Adipocyte glucocorticoid receptor deficiency attenuates aging and HFDinduced obesity, and impairs the feedingfasting transition.

Diabetes 66, 272-286:db160381 (2016)
Verlagsversion Postprint Forschungsdaten DOI PMC
Open Access Green
Glucocorticoids (GCs) are important regulators of systemic energy metabolism, while aberrant GC action is linked to metabolic dysfunctions. Yet, the extent to which normal and pathophysiologic energy metabolism depend on the glucocorticoid receptor (GR) in adipocytes remains unclear. Here, we demonstrate that adipocyte GR-deficiency in mice significantly impacts systemic metabolism in different energetic states. Plasma metabolomics and biochemical analyses revealed a marked global effect of GR-deficiency on systemic metabolite abundance and thus, substrate partitioning in fed and fasted states. This correlated with a decreased lipolytic capacity of GR-deficient adipocytes under post-absorptive and fasting conditions, resulting from impaired signal transduction from β-adrenergic receptors to adenylate cyclase. Upon prolonged fasting, the impaired lipolytic response resulted in abnormal substrate utilization and lean mass wasting. Conversely, GR-deficiency attenuated aging-/diet-associated obesity, adipocyte hypertrophy and liver steatosis.

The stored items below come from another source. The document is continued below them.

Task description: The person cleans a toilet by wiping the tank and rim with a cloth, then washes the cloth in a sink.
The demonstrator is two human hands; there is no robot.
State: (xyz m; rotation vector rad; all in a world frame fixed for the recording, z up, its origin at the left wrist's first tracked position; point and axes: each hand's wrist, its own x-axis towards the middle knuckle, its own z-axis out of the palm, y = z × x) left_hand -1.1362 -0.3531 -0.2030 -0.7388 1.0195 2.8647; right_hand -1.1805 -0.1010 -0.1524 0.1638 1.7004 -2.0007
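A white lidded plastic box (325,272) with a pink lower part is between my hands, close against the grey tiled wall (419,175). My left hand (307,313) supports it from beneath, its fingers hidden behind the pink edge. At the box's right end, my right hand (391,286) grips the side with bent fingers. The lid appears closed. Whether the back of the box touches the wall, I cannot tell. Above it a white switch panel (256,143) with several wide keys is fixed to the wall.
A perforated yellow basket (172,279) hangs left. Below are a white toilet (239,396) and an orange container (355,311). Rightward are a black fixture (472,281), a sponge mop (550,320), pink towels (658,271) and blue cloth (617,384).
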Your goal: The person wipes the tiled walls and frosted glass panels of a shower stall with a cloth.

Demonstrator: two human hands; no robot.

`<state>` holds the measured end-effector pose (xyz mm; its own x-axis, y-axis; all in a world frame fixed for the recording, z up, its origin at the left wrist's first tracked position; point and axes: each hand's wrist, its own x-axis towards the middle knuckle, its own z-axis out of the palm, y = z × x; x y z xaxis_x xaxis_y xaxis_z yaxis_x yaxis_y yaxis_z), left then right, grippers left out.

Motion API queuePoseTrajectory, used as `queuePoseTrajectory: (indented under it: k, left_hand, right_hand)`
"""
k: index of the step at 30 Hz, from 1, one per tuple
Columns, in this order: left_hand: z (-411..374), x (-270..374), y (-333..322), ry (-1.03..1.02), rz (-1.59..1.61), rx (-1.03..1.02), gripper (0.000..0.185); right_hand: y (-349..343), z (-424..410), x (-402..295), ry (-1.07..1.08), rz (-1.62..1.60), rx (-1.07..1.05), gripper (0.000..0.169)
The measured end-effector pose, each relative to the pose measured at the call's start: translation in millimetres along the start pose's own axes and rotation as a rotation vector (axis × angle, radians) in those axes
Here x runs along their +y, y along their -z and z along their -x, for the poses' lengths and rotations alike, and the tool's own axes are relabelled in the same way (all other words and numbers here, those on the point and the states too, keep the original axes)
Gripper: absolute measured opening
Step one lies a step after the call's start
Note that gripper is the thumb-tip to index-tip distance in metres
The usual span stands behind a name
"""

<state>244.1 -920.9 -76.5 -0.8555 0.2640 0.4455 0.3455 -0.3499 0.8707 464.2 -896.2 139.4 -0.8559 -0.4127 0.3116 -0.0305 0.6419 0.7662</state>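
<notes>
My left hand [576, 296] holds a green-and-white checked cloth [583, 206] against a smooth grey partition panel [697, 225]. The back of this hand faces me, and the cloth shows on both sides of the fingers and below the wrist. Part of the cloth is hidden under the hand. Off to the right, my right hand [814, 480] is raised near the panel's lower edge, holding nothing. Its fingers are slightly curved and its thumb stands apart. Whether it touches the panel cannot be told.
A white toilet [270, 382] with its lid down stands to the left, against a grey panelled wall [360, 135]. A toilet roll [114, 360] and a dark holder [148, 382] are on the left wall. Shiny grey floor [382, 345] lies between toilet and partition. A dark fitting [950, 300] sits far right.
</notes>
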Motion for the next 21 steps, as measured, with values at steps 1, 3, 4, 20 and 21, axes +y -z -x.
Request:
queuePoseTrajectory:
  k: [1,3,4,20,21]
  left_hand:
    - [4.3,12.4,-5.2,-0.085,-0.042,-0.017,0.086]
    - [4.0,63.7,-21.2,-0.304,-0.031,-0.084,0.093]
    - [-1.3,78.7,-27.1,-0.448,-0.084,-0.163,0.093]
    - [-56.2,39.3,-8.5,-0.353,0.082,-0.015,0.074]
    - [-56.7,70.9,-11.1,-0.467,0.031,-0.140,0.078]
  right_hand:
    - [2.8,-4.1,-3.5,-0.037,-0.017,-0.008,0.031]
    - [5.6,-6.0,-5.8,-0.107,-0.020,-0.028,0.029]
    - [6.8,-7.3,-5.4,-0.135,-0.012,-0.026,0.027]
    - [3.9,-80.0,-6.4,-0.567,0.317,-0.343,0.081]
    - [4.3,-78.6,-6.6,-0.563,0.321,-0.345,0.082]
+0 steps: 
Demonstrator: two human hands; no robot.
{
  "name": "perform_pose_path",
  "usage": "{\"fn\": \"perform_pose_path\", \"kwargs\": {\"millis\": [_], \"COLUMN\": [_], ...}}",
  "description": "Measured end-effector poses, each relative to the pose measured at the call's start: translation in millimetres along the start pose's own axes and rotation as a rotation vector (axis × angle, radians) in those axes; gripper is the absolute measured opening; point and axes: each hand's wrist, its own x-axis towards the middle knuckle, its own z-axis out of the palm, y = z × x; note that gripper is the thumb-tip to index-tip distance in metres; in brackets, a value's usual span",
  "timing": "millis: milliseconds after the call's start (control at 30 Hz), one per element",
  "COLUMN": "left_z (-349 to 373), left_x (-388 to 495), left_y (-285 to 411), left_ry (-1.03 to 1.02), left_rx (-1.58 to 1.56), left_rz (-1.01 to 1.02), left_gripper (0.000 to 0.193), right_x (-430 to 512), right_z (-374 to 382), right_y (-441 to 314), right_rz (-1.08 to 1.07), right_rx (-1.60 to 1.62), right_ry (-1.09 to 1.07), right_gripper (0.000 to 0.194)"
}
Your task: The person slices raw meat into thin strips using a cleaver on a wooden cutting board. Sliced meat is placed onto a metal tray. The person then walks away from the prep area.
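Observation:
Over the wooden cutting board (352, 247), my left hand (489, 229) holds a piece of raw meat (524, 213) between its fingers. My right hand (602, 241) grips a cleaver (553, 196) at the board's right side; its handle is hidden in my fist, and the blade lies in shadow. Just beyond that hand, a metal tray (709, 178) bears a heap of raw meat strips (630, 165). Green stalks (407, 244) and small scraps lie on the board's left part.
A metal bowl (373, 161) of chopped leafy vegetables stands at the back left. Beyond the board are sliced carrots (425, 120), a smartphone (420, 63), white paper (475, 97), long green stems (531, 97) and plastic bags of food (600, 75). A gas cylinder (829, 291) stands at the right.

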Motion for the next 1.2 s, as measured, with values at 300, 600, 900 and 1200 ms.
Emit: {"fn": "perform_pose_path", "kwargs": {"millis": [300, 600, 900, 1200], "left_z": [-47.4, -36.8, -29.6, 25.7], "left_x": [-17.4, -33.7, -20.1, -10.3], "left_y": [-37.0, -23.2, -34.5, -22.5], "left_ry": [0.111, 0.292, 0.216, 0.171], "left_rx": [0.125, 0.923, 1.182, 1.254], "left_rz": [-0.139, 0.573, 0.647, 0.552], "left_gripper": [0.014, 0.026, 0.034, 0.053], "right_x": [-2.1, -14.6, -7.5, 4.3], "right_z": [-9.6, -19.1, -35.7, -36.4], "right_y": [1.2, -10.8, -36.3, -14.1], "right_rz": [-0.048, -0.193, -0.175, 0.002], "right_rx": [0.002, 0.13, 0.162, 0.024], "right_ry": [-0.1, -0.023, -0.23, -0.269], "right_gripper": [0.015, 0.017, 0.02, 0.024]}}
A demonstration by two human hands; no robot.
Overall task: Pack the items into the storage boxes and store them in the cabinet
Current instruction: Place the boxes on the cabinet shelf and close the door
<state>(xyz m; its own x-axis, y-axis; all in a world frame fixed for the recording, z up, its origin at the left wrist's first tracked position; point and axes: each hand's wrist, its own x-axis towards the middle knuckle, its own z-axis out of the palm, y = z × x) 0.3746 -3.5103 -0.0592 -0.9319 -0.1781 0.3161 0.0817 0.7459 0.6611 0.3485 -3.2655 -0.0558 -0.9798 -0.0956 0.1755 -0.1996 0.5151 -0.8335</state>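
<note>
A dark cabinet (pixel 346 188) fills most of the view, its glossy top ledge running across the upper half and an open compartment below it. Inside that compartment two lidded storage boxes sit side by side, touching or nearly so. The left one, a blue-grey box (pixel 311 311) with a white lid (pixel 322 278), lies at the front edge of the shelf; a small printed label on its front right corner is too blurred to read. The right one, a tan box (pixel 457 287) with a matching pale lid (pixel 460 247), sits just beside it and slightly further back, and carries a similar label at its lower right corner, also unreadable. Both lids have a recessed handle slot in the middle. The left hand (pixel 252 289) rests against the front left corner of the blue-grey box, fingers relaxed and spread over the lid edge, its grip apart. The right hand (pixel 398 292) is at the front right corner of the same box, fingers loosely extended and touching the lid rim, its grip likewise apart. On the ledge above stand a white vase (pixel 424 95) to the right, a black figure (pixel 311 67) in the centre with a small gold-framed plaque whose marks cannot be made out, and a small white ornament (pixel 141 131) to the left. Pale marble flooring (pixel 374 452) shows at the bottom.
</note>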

Systemic glucose tolerance was improved in obese GR-deficient mice, which was associated with increased insulin signaling in muscle and adipose tissue.We conclude that the GR in adipocytes exerts central, but diverging roles in the regulation of metabolic homeostasis depending on the energetic state: The adipocyte GR is indispensable for the feeding-fasting transition, but also promotes adiposity and associated metabolic disorders in fat-fed and aged mice.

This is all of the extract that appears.